Accelerating the pace of custom instrumentation

Introduction

I've found a new love - custom instrumentation, and I can’t keep it to myself. We manually increased the custom instrumentation in one of our newer services and loved the impact. The instrumentation accelerated forensic investigations, root cause analysis and system comprehension. I’m hopelessly in love because I experienced worse. I’ve felt the pain of data insufficiency. We’ve had too many incidents where our traces could barely help us identify the impacted customer segment, much less tell us how many customers were impacted. Custom instrumentation has demonstrated its value, and we wanted to share it with the rest of the microservices in our fleet.

There was only one problem. Although we had one well-instrumented microservice, we still had over 40 other microservices that needed to be instrumented. Adding high-quality custom instrumentation takes time. Assuming it’d take about 3 months to instrument each of those services, it’d take ~10 years to get to the quality we needed. And which engineering leadership team doesn’t like to hear a feature which takes only 10 years to build? So… yah… we sought to fix that problem.

The rest of the talk covers a new approach we created called Config-Accelerated Custom Instrumentation, which we’re using to accelerate the time taken to add high-quality custom instrumentation to our services.

Solution Goals

We had a few goals in mind for building an automated solution.

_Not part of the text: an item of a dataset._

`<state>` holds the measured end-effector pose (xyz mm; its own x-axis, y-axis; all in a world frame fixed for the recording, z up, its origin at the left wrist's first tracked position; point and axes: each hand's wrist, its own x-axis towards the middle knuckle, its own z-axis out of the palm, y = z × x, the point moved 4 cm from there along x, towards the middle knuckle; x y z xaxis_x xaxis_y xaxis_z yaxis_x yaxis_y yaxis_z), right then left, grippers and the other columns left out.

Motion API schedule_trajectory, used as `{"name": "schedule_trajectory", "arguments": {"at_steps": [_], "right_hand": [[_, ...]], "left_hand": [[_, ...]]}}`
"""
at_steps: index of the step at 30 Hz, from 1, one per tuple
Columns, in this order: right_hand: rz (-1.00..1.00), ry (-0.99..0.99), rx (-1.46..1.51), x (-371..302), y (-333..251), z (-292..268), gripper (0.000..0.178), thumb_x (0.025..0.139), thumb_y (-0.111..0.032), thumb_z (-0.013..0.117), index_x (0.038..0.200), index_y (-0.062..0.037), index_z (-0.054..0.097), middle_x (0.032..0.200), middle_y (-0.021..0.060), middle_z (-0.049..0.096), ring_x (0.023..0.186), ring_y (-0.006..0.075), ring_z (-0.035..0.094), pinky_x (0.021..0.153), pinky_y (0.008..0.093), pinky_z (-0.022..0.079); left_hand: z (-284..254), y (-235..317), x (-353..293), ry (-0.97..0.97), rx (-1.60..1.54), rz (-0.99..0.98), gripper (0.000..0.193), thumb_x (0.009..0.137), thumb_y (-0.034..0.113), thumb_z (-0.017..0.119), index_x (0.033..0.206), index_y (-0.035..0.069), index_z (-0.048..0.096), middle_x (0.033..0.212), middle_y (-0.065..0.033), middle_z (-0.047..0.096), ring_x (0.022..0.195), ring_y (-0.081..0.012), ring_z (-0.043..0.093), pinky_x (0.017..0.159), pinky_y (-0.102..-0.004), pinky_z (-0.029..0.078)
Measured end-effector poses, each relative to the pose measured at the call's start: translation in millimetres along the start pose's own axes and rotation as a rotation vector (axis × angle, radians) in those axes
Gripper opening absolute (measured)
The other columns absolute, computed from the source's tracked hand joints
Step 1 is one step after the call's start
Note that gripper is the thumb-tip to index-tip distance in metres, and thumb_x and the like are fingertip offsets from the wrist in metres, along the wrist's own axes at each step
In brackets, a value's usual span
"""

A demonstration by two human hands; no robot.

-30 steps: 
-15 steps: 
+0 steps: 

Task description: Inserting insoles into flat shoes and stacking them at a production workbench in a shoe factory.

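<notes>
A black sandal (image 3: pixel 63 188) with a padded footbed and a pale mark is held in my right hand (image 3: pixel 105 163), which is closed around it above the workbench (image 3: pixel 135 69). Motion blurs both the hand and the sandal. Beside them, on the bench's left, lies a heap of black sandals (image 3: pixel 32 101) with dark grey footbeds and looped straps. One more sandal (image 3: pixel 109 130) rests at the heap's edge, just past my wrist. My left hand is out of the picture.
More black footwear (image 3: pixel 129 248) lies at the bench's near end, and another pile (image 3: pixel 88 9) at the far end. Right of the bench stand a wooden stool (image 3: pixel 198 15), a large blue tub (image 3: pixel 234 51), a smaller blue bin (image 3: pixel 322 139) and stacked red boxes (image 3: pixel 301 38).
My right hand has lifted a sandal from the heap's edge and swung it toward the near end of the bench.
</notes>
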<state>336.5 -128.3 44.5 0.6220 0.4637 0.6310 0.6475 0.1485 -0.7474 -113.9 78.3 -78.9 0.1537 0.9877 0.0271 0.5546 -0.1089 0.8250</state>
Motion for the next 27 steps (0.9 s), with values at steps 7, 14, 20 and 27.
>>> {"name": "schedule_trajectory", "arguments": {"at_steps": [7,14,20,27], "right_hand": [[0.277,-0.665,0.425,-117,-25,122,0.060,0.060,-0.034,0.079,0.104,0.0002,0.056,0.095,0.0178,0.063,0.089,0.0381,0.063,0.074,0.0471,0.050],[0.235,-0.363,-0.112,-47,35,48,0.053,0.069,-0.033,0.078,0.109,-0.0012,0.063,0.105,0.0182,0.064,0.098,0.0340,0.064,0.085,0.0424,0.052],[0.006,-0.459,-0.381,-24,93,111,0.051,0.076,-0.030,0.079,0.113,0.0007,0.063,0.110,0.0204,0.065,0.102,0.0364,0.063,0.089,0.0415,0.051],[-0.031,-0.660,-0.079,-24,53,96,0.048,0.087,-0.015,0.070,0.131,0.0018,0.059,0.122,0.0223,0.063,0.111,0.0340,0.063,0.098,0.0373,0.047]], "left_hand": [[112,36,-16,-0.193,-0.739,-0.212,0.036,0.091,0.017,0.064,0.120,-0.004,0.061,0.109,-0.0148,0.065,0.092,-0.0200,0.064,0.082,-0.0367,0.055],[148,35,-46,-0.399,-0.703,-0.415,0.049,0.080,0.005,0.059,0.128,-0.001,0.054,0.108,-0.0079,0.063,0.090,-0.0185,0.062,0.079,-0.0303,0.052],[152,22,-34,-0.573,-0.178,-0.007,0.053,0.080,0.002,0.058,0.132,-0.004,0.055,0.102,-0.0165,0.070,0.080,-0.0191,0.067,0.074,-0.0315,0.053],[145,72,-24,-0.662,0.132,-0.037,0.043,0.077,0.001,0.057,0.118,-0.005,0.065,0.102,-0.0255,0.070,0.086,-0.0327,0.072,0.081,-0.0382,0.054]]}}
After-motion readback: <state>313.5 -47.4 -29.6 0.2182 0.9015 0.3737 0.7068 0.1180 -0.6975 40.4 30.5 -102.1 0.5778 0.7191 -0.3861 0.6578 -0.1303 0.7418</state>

Speed - We want instrumentation creation to be really fast too. We had ~40+ services in our fleet that needed this tooling, and 10 years wasn’t going to cut it.
Simplicity - we wanted a solution that enabled engineers to add instrumentation easily. Relative to the manual effort, it should be a piece of cake to get quality instrumentation captured. We want engineers to enjoy adding telemetry.
Data-centric - we want our engineers to think simply about the data they want to capture. We’d do the heavy lifting and capture the data for them. So, we want them to think “these are the data points I want to capture”. We’d provide the necessary automation and logic to observe the application stack and collect the data.
Small footprint - we also wanted a super unobtrusive implementation. We don’t want our tooling littering the codebase. A large footprint puts a real damper on engineer productivity and any evolutions we want to make.
Verifiability - we want engineers to verify that the instrumentation works as expected. Our desire for simplicity would likely remove some visibility, so we want to restore that visibility with verifiable mechanisms. We needed to answer questions like “will this datapoint be captured in my telemetry?" or “which areas of my app are under-instrumented?”
Secure - we don't want to risk any PII leakages. If we’re automating custom instrumentation, we’ll likely touch some PII and we’ll need to be careful nothing’s unintentionally leaked.

How it works

Our Config-Accelerated Custom Instrumentation (CACI) approach consisted of three distinct pieces. There’s the configuration that tells us what to instrument, a hook (metaclass) that captures the telemetry from classes and a report that provides feedback on what’ll be captured. Altogether, this simple set of tools helps us accelerate the pace of custom instrumentation dramatically!

The Configuration

Let’s talk about the Configuration first. The configuration provides guidelines for what our tooling should capture for engineers. This is where engineers tell us what they want to instrument. The config captures allowed field names, field types, data classes and dictionaries. It functions as a purely opt-in configuration. Data has to be explicitly included; nothing is captured by default. Here’s what a sample configuration looks like:

capture_configuration = TelemetryCaptureConfiguration(
    allowed_field_names=[
        "account_id",
        "business_id",
    ],
    disallowed_field_names=[],
    allowed_field_types=[UUID, datetime, bool, Enum],
    disallowed_field_types=[],
    allowed_dataclasses=[
        # Common
        AllowedDataclass(
            dataclass_name="Business",
            allowed_field_names=[
                "business_id",
                ...
            ],
        ),
    ],
)

The configuration places the focus squarely on the application’s data. We want the configuration to be completely decoupled from the application’s architecture. This avoids fragility and is change-resistant. We don’t want engineers having to update their configuration every time they add a new function, or change an existing one. The configuration is deliberately simple, easy to maintain and extend. Using this, engineers can tell us what application data is important for us to capture. Once this configuration exists, we can collect the data with our hooks!

The Hook

Once we’ve got the configuration telling us what needs to be captured, now we need a mechanism for collecting the data exchanged between components in the application stack. We want to capture information exchanged by components. We started by capturing the function inputs for the component. So, effectively, every time some component calls another component, we want to inspect the function input to see if any of the variables are specified in the configuration. To enable this, we created a metaclass that wraps each public method, captures relevant inputs then passes through outputs and errors. We only want to do this for public methods to keep things simple and easy to understand. We opted to use a metaclass as our hook. Using a metaclass, we can hook into the class creation and refine the methods dynamically, inserting our logic.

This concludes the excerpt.